------ Material for the task ------

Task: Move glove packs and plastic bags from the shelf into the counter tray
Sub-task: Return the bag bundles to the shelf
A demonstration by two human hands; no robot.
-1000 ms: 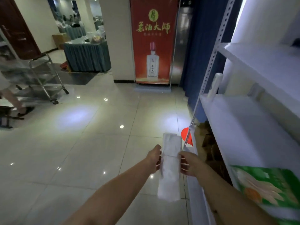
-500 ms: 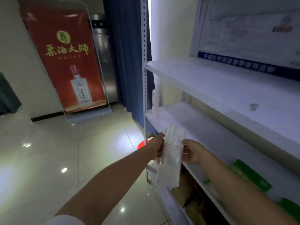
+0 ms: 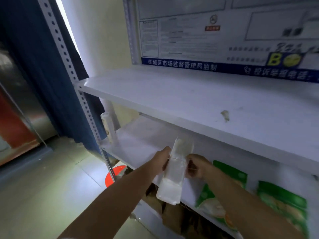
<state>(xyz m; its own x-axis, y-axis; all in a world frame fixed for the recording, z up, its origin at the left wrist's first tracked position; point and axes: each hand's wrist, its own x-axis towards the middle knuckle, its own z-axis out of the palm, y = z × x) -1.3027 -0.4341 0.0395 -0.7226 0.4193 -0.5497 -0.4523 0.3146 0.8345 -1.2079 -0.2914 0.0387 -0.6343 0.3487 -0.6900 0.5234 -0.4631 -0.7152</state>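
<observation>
Since it looks long and limp, the white bag pack [image 3: 173,175] hangs upright between both hands, in front of the middle shelf [image 3: 138,149]: the left hand [image 3: 163,159] curls its fingers round its left edge, the right hand [image 3: 198,168] pinches its right edge. Green packs [image 3: 283,202] lie further right on that shelf; no tray shows.

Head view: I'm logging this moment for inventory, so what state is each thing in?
white pack, upright, held in both hands
left hand, gripping the pack's left edge
right hand, gripping its right edge
green packs, resting on the middle shelf
white tube, standing upright at that shelf's left end
</observation>
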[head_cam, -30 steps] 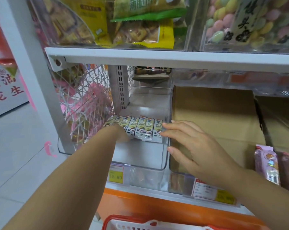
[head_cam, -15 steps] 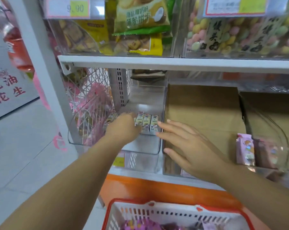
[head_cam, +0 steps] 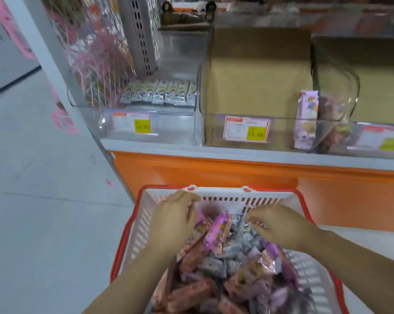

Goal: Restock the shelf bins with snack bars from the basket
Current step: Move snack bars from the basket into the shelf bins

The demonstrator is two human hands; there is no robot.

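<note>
Reaching into the red-rimmed white plastic basket (head_cam: 216, 193), we find grey-wrapped snack bars (head_cam: 235, 240) at seven o'clock beneath our right hand (head_cam: 279, 225), fingers pinching; left hand (head_cam: 172, 219) curled, contents unclear.

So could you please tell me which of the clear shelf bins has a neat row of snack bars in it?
The leftmost bin, beside the wire mesh; its row of bars sits mid-floor.

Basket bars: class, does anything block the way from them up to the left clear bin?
Nothing visible does. Both the left hand and right hand are on the bars; the bin's top stands open above its low front wall.
</note>
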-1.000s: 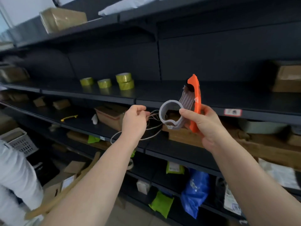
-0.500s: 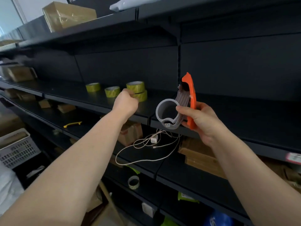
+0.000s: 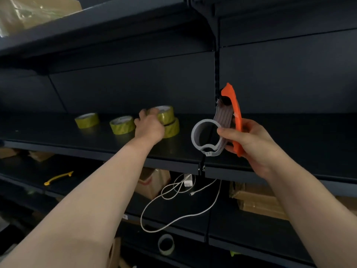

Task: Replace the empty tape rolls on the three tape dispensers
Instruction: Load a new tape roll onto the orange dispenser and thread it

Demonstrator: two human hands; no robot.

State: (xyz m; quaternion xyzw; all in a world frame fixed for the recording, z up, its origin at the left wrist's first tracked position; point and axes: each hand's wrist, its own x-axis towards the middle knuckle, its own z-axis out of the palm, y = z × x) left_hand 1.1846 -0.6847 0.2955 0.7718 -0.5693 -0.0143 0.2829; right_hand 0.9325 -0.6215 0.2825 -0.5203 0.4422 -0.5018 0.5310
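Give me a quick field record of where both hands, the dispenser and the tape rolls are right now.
left hand: fingers curled on the top roll
top roll: stacked on the lower roll, on the shelf
right hand: holds the dispenser upright, in front of the shelf
dispenser: orange frame, grey hub with no roll on it
other rolls: leftmost roll and second roll, each lying alone, left of the stack
next shelf down: white cable

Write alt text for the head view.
Left hand grips the top tape roll of a two-high stack on a dark shelf; right hand holds an orange dispenser with its hub bare. Two more rolls sit to the left.
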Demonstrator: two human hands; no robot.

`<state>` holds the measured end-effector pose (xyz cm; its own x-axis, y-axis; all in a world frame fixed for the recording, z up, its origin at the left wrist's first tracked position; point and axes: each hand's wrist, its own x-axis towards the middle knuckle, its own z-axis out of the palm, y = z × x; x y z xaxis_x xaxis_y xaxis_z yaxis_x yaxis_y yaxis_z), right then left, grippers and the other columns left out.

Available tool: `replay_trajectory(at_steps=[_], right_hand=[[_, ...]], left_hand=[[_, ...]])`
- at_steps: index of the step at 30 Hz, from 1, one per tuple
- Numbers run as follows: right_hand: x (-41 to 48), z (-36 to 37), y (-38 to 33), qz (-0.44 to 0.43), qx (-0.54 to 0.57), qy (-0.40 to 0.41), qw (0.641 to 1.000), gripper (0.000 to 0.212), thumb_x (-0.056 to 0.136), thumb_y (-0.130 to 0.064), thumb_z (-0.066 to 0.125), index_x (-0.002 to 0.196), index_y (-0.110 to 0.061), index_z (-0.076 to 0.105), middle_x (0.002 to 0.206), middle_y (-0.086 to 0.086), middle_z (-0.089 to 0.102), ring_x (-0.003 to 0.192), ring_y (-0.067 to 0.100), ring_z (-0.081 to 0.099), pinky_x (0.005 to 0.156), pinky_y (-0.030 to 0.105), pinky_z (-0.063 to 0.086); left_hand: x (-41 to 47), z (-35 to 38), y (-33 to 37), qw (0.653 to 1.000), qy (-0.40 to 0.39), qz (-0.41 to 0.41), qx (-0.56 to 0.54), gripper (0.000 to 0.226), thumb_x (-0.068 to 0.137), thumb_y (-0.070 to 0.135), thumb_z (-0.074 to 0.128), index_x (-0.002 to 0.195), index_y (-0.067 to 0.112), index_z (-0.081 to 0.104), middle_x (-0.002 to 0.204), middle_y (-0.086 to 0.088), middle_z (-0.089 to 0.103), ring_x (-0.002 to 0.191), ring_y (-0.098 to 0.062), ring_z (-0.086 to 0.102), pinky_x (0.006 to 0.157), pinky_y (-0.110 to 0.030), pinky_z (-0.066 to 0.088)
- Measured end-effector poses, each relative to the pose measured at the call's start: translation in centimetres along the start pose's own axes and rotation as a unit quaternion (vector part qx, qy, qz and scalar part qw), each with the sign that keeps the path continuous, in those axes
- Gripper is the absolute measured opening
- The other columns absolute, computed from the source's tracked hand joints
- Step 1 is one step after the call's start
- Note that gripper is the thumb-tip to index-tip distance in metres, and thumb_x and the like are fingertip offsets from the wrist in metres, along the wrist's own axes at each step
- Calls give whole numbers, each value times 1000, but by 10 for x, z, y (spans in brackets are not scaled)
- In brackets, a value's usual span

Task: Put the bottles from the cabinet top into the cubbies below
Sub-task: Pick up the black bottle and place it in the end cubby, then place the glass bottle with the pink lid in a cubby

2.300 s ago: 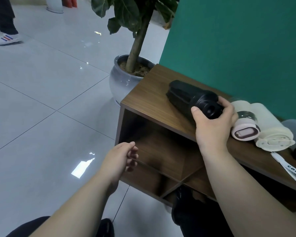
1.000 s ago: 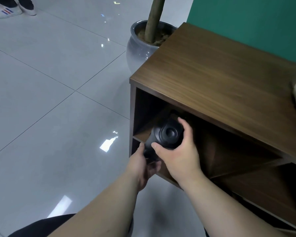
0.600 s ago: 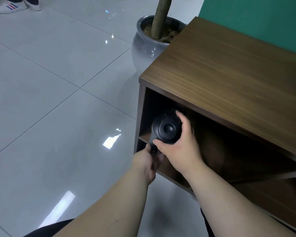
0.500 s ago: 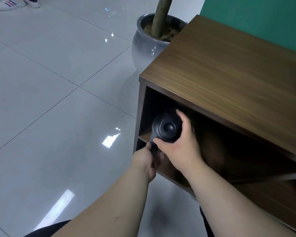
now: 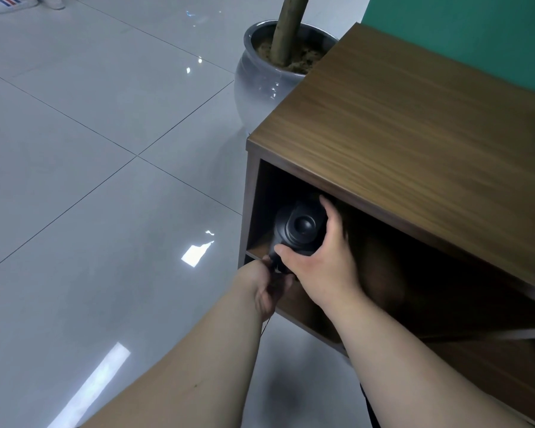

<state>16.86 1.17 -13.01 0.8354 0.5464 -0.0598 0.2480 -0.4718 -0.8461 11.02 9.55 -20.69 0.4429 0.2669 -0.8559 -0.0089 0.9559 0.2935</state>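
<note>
A black bottle (image 5: 300, 227) lies on its side inside the upper left cubby of the brown wooden cabinet (image 5: 414, 143), its round end facing me. My right hand (image 5: 318, 257) wraps around that end. Just below it, my left hand (image 5: 266, 285) is closed on a dark strap or handle at the bottle's lower edge, near the cubby's front shelf. The bottle's far end is hidden in the dark cubby. The part of the cabinet top in view has no bottles on it.
A grey ceramic pot (image 5: 266, 75) with a plant trunk stands on the floor behind the cabinet's left end. Glossy grey floor tiles (image 5: 90, 180) spread to the left. A green wall (image 5: 476, 35) backs the cabinet. A person's sneakers (image 5: 10, 1) show at top left.
The black bottle was on the cabinet top in my right hand; now it sits in the upper left cubby. My left hand has joined underneath. Over the last half second little has moved.
</note>
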Motion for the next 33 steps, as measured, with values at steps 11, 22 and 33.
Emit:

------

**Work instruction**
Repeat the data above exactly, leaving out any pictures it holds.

**Written solution**
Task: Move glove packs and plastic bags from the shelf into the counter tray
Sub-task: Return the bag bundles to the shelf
A demonstration by two human hands; no robot.
-1000 ms: 
-500 ms: 
+0 ms: 
<state>(xyz m; its own x-axis, y-axis; all in a world frame fixed for the recording, z up, its origin at the left wrist's first tracked position; point and axes: each hand's wrist, its own x-axis towards the middle knuckle, its own z-axis out of the palm, y = z × x) -1.3027 -0.4341 0.0395 -0.7226 0.4193 -0.5497 -0.4523 0.3146 0.8345 -1.2079 -0.2914 0.0387 -0.6343 0.3487 -0.6900 0.5234 -0.4631 -0.7152</state>
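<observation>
Since it looks long and limp, the white bag pack [image 3: 173,175] hangs upright between both hands, in front of the middle shelf [image 3: 138,149]: the left hand [image 3: 163,159] curls its fingers round its left edge, the right hand [image 3: 198,168] pinches its right edge. Green packs [image 3: 283,202] lie further right on that shelf; no tray shows.

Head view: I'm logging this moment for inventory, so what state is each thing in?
white pack, upright, held in both hands
left hand, gripping the pack's left edge
right hand, gripping its right edge
green packs, resting on the middle shelf
white tube, standing upright at that shelf's left end
</observation>
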[head_cam, -30 steps] 
[head_cam, -15 steps] 
[head_cam, +0 steps] 

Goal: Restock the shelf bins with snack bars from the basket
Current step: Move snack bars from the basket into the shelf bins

The demonstrator is two human hands; there is no robot.

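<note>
Reaching into the red-rimmed white plastic basket (head_cam: 216, 193), we find grey-wrapped snack bars (head_cam: 235, 240) at seven o'clock beneath our right hand (head_cam: 279, 225), fingers pinching; left hand (head_cam: 172, 219) curled, contents unclear.

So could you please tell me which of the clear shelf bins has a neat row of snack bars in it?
The leftmost bin, beside the wire mesh; its row of bars sits mid-floor.

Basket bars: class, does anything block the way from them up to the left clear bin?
Nothing visible does. Both the left hand and right hand are on the bars; the bin's top stands open above its low front wall.
</note>
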-1.000s: 
-0.500s: 
+0.000s: 

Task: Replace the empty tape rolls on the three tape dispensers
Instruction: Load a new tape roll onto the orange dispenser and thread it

Demonstrator: two human hands; no robot.

State: (xyz m; quaternion xyzw; all in a world frame fixed for the recording, z up, its origin at the left wrist's first tracked position; point and axes: each hand's wrist, its own x-axis towards the middle knuckle, its own z-axis out of the palm, y = z × x) left_hand 1.1846 -0.6847 0.2955 0.7718 -0.5693 -0.0143 0.2829; right_hand 0.9325 -0.6215 0.2825 -0.5203 0.4422 -0.5018 0.5310
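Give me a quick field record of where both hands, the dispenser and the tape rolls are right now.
left hand: fingers curled on the top roll
top roll: stacked on the lower roll, on the shelf
right hand: holds the dispenser upright, in front of the shelf
dispenser: orange frame, grey hub with no roll on it
other rolls: leftmost roll and second roll, each lying alone, left of the stack
next shelf down: white cable

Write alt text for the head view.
Left hand grips the top tape roll of a two-high stack on a dark shelf; right hand holds an orange dispenser with its hub bare. Two more rolls sit to the left.
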Demonstrator: two human hands; no robot.

`<state>` holds the measured end-effector pose (xyz cm; its own x-axis, y-axis; all in a world frame fixed for the recording, z up, its origin at the left wrist's first tracked position; point and axes: each hand's wrist, its own x-axis towards the middle knuckle, its own z-axis out of the palm, y = z × x; x y z xaxis_x xaxis_y xaxis_z yaxis_x yaxis_y yaxis_z), right then left, grippers and the other columns left out.

Available tool: `replay_trajectory(at_steps=[_], right_hand=[[_, ...]], left_hand=[[_, ...]])`
- at_steps: index of the step at 30 Hz, from 1, one per tuple
- Numbers run as follows: right_hand: x (-41 to 48), z (-36 to 37), y (-38 to 33), qz (-0.44 to 0.43), qx (-0.54 to 0.57), qy (-0.40 to 0.41), qw (0.641 to 1.000), gripper (0.000 to 0.212), thumb_x (-0.056 to 0.136), thumb_y (-0.130 to 0.064), thumb_z (-0.066 to 0.125), index_x (-0.002 to 0.196), index_y (-0.110 to 0.061), index_z (-0.076 to 0.105), middle_x (0.002 to 0.206), middle_y (-0.086 to 0.086), middle_z (-0.089 to 0.102), ring_x (-0.003 to 0.192), ring_y (-0.067 to 0.100), ring_z (-0.081 to 0.099), pinky_x (0.005 to 0.156), pinky_y (-0.030 to 0.105), pinky_z (-0.063 to 0.086); left_hand: x (-41 to 47), z (-35 to 38), y (-33 to 37), qw (0.653 to 1.000), qy (-0.40 to 0.39), qz (-0.41 to 0.41), qx (-0.56 to 0.54), gripper (0.000 to 0.226), thumb_x (-0.068 to 0.137), thumb_y (-0.070 to 0.135), thumb_z (-0.074 to 0.128), index_x (-0.002 to 0.195), index_y (-0.067 to 0.112), index_z (-0.081 to 0.104), middle_x (-0.002 to 0.204), middle_y (-0.086 to 0.088), middle_z (-0.089 to 0.103), ring_x (-0.002 to 0.191), ring_y (-0.098 to 0.062), ring_z (-0.086 to 0.102), pinky_x (0.006 to 0.157), pinky_y (-0.110 to 0.030), pinky_z (-0.066 to 0.088)
- Measured end-effector poses, each relative to the pose measured at the call's start: translation in centimetres along the start pose's own axes and rotation as a unit quaternion (vector part qx, qy, qz and scalar part qw), each with the sign that keeps the path continuous, in those axes
- Gripper is the absolute measured opening
- The other columns absolute, computed from the source's tracked hand joints
- Step 1 is one step after the call's start
- Note that gripper is the thumb-tip to index-tip distance in metres, and thumb_x and the like are fingertip offsets from the wrist in metres, along the wrist's own axes at each step
- Calls give whole numbers, each value times 1000, but by 10 for x, z, y (spans in brackets are not scaled)
- In brackets, a value's usual span

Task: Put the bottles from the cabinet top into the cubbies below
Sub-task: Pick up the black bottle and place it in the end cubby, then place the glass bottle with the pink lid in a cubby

2.300 s ago: 
1.000 s ago: 
0.600 s ago: 
0.500 s ago: 
now: 

<state>16.86 1.17 -13.01 0.8354 0.5464 -0.0598 0.2480 -0.4718 -0.8461 11.02 9.55 -20.69 0.4429 0.2669 -0.8559 -0.0089 0.9559 0.2935</state>
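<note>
A black bottle (image 5: 300, 227) lies on its side inside the upper left cubby of the brown wooden cabinet (image 5: 414, 143), its round end facing me. My right hand (image 5: 318, 257) wraps around that end. Just below it, my left hand (image 5: 266, 285) is closed on a dark strap or handle at the bottle's lower edge, near the cubby's front shelf. The bottle's far end is hidden in the dark cubby. The part of the cabinet top in view has no bottles on it.
A grey ceramic pot (image 5: 266, 75) with a plant trunk stands on the floor behind the cabinet's left end. Glossy grey floor tiles (image 5: 90, 180) spread to the left. A green wall (image 5: 476, 35) backs the cabinet. A person's sneakers (image 5: 10, 1) show at top left.
The black bottle was on the cabinet top in my right hand; now it sits in the upper left cubby. My left hand has joined underneath. Over the last half second little has moved.
</note>
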Motion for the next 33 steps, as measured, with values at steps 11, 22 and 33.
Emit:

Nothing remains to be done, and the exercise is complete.